> **DATA BLOCK**
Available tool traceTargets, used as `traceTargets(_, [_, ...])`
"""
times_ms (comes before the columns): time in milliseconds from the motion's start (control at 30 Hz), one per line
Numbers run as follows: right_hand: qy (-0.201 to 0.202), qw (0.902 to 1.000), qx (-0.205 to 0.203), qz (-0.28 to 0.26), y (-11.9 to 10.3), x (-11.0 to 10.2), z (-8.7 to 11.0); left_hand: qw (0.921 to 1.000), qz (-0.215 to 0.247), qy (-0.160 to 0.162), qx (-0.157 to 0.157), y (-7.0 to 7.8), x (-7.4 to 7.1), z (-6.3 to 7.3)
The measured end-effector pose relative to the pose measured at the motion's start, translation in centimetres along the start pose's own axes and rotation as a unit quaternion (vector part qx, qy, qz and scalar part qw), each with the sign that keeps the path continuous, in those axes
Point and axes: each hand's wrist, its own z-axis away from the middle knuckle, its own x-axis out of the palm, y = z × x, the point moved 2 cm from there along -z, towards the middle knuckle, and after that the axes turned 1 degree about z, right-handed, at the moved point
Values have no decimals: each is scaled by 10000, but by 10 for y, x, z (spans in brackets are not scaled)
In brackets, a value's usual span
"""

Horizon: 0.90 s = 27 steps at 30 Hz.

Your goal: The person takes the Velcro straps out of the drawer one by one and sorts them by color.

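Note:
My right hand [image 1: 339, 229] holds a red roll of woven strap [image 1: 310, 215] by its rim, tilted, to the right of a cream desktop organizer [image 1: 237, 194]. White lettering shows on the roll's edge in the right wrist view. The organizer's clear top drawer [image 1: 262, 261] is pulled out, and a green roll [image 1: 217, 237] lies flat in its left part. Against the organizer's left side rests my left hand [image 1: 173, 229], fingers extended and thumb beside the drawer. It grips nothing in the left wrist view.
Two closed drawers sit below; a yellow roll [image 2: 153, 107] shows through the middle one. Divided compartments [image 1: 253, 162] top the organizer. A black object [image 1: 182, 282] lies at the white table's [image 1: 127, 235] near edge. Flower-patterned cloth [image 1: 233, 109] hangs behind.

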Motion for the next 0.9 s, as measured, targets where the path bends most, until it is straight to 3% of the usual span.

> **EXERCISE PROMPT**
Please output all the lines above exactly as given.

> **OUTPUT**
Available tool traceTargets, used as `traceTargets(_, [_, ...])`
"""
times_ms (comes before the columns): time in milliseconds from the motion's start (control at 30 Hz), one per line
Numbers run as follows: right_hand: qy (-0.201 to 0.202), qw (0.902 to 1.000), qx (-0.205 to 0.203), qz (-0.28 to 0.26), y (-11.9 to 10.3), x (-11.0 to 10.2), z (-8.7 to 11.0); left_hand: qw (0.921 to 1.000), qz (-0.215 to 0.247), qy (-0.160 to 0.162), qx (-0.157 to 0.157), y (-7.0 to 7.8), x (-7.4 to 7.1), z (-6.3 to 7.3)
The measured end-effector pose relative to the pose measured at the motion's start, translation in centimetres along the start pose's own axes and rotation as a unit quaternion (vector part qx, qy, qz and scalar part qw), each with the sign that keeps the path continuous, in those axes
Point and axes: each hand's wrist, its own z-axis away from the middle knuckle, its own x-axis out of the palm, y = z × x, the point moved 2 cm from there along -z, towards the middle knuckle, and after that the axes turned 1 degree about z, right-handed, at the moved point
Values have no decimals: each is scaled by 10000, but by 10 for y, x, z (spans in brackets are not scaled)
In brackets, a value's usual span
"""

Horizon: 0.90 s = 27 steps at 30 Hz.

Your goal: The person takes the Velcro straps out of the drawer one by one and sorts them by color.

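Note:
My right hand [image 1: 339, 229] holds a red roll of woven strap [image 1: 310, 215] by its rim, tilted, to the right of a cream desktop organizer [image 1: 237, 194]. White lettering shows on the roll's edge in the right wrist view. The organizer's clear top drawer [image 1: 262, 261] is pulled out, and a green roll [image 1: 217, 237] lies flat in its left part. Against the organizer's left side rests my left hand [image 1: 173, 229], fingers extended and thumb beside the drawer. It grips nothing in the left wrist view.
Two closed drawers sit below; a yellow roll [image 2: 153, 107] shows through the middle one. Divided compartments [image 1: 253, 162] top the organizer. A black object [image 1: 182, 282] lies at the white table's [image 1: 127, 235] near edge. Flower-patterned cloth [image 1: 233, 109] hangs behind.
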
Motion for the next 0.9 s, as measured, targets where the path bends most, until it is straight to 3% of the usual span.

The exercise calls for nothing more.